La sala llena, la expectativa, un cierto clima de fiesta y excitación. Una nueva edición del Festival de Jazz de Buenos Aires, magistralmente curado por Adrián Iaies. Y una música, la de uno de los grupos más extraordinarios de la actualidad, en un sentido rigurosamente etimológico, que colmó todo lo que podía esperarse de ellos.
En formato de sexteto –bastante habitual en sus actuaciones–, el grupo llegó a esta inauguración del festival con un cambio y una baja. El legendario Stanley Cowell –si fuera necesario demostrarlo con apenas un par de discos, allí estarían Illusions Suite y el Winter Moon de Art Pepper, donde resulta una pieza fundamental– reemplazó al igualmente legendario George Cables, y el trompetista Eddie Henderson, recientemente accidentado en Londres, no fue de la partida. Esa particular combinación de potencia con sutileza y detalle, composiciones complejas e interpretación al filo del abismo, no se vio mermada en absoluto.
La mayoría de los temas pertenece a Billy Harper y a Cecil McBee (que, incidentalmente, también formaba parte de Winter Moon). Ellos, junto a Billy Hart, han participado en infinidad de proyectos juntos y son, en grupo o por separado, responsables del sonido de mucho del mejor jazz de las últimas cuatro o cinco décadas. Harper, por su parte, ha tocado mucho con Cowell –por ejemplo, en el notable Such Great Friends, de 1991, donde también estaba Hart– y los recién llegados, el brillante saxofonista Donald Harrison –que fue parte de una de las postreras ediciones de los Jazz Messengers de Art Blakey y de un magnífico quinteto con el trompetista Terence Blanchard–, y David Weiss, un virtuoso trompetista que oficia como aglutinador del grupo, no les van en saga.
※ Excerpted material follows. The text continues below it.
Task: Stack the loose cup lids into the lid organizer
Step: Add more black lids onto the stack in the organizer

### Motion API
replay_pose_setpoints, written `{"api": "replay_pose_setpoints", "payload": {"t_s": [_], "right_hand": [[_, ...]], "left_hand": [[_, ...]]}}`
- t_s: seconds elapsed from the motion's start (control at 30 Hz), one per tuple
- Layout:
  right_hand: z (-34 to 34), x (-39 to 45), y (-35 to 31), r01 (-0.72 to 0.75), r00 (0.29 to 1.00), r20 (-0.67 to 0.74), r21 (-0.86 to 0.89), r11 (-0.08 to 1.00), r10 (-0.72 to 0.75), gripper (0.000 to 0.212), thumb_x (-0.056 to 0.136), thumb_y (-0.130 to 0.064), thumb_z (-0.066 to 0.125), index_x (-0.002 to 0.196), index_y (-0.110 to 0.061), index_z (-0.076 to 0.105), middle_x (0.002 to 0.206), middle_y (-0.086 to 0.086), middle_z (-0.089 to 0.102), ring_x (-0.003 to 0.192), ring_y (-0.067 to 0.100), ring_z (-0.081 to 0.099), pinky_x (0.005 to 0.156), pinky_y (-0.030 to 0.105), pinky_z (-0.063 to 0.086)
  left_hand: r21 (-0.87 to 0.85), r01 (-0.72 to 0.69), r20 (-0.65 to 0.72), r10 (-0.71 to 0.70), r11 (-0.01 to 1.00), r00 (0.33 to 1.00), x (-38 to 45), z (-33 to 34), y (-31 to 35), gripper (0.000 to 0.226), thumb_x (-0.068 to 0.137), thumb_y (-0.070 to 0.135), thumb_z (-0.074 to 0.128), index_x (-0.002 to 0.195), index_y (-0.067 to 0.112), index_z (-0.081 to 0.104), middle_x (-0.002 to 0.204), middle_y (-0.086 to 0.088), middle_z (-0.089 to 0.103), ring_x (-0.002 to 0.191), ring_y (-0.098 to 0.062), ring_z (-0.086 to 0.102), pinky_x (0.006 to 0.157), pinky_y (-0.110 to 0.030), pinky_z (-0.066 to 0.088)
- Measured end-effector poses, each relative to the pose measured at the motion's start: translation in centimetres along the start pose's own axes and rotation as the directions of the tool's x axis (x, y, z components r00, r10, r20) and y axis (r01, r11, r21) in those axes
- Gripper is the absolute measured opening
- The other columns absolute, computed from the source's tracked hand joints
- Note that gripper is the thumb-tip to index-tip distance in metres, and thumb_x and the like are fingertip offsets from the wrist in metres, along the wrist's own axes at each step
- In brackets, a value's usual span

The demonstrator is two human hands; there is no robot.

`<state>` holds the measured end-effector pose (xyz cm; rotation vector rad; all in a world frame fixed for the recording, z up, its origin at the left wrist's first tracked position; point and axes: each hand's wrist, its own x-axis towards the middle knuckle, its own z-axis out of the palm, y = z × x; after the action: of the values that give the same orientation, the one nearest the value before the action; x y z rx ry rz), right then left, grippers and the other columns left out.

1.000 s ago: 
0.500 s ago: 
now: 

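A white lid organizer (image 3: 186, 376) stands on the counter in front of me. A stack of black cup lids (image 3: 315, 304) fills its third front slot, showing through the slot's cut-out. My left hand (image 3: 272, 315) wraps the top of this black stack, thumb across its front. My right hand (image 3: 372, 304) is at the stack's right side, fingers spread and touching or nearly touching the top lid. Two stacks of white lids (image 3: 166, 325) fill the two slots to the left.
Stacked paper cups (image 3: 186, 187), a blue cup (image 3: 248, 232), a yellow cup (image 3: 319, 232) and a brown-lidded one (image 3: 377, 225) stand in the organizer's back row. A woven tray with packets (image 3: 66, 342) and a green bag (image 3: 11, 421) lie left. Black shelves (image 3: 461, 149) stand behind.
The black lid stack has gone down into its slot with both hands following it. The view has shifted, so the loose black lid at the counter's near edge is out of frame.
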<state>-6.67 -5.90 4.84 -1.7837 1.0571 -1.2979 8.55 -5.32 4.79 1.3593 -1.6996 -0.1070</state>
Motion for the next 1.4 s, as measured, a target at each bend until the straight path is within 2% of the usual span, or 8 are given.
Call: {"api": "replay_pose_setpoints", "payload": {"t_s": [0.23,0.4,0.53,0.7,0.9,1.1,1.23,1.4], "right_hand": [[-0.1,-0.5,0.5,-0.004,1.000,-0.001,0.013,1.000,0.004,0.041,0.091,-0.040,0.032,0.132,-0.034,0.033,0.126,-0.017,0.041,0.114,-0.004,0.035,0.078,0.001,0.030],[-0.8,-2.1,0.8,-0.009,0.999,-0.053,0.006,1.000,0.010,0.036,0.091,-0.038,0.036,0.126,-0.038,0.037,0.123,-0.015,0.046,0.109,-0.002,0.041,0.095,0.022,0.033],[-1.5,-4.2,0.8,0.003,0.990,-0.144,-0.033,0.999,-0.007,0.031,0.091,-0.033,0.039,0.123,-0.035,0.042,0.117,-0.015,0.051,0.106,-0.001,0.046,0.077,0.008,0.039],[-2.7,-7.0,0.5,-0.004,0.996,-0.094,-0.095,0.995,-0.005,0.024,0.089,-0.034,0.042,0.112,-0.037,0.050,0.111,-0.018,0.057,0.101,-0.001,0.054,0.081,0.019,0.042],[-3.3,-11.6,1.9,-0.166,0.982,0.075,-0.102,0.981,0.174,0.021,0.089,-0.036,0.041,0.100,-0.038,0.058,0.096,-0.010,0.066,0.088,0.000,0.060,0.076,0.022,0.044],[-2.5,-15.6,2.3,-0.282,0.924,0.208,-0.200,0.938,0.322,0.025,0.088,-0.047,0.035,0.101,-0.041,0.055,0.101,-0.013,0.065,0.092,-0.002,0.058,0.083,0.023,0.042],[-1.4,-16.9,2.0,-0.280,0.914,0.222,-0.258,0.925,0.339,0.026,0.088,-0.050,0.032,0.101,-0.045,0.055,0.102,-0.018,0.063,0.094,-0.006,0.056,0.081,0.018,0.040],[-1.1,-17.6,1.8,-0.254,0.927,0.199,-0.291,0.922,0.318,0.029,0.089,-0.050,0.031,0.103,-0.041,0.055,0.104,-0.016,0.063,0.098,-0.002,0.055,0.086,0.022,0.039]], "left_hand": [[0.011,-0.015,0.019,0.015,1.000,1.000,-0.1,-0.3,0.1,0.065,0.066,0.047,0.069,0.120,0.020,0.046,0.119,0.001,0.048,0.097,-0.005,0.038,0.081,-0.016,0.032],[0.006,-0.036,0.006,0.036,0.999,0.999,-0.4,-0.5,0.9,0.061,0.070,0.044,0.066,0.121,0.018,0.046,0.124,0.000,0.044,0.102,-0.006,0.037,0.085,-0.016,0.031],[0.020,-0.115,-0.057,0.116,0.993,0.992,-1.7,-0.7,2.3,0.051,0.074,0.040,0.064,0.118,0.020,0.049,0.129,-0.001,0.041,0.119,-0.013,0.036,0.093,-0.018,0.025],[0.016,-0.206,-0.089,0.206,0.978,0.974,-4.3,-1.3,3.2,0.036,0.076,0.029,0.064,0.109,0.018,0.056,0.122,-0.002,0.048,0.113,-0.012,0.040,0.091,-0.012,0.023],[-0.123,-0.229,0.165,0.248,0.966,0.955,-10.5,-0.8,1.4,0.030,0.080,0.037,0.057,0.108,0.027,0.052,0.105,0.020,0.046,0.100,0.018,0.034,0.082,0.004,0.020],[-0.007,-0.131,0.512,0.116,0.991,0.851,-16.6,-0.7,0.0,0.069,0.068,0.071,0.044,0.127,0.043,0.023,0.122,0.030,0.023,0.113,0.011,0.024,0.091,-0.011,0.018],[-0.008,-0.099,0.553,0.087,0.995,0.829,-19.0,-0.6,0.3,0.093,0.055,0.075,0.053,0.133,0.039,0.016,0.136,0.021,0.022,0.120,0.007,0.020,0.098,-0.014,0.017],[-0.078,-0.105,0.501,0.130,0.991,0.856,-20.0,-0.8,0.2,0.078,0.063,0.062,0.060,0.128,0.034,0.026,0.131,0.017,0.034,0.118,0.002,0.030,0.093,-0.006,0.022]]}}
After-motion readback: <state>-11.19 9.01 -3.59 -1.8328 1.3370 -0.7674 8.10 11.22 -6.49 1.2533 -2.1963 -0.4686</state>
Lo que sale de lo ordinario, en este caso, no es sólo el altísimo nivel musical de sus integrantes y, desde ya, la apabullante seguridad con la que manejan el lenguaje, sino, sencillamente, el hecho de que toquen juntos.
The Cookers tiene un nombre de grupo (nombre perfecto, por otra parte) y funciona como tal. Ya en los intrincados cambios armónicos y de pies rítmicos del tema que abrió el concierto, el bellísimo “The Call of the Wild and Peaceful Heart” –que también inicia el último álbum, al que da título– fue notable, por encima de las virtudes individuales, de la fuerza perpetua de su baterista o del salvajismo de los solos, el nivel de interacción, la manera en que están conectados entre sí, como solo pueden estarlo quienes además de compartir una enciclopedia, de tener una misma lengua materna –el Hard Bop, qué duda cabe–, se conocen entre sí hasta el punto de adivinarse.
Un formato con desarrollos largos para cada pieza, con solos extendidos y llevados al propio límite por cada uno de los integrantes, y una exacta combinación de desenfreno y lirismo hicieron que la presentación estuviera entre los muchos puntos muy altos que este festival ha tenido a lo largo de su historia. La única mancha tuvo que ver con el sonido. Micrófonos inadecuados para los saxofonistas, una batería amplificada como si se tratara de una big band y no un grupo camarístico –desbocadamente camarístico, pero camarístico al fin– y un contrabajo cuya esencia como instrumento jamás fue entendida hicieron que el fantástico auditorio de La Usina se convirtiera es un club de fomento barrial, lleno de ecos y resonancias indeseadas, estridente y sin planos ni detalle.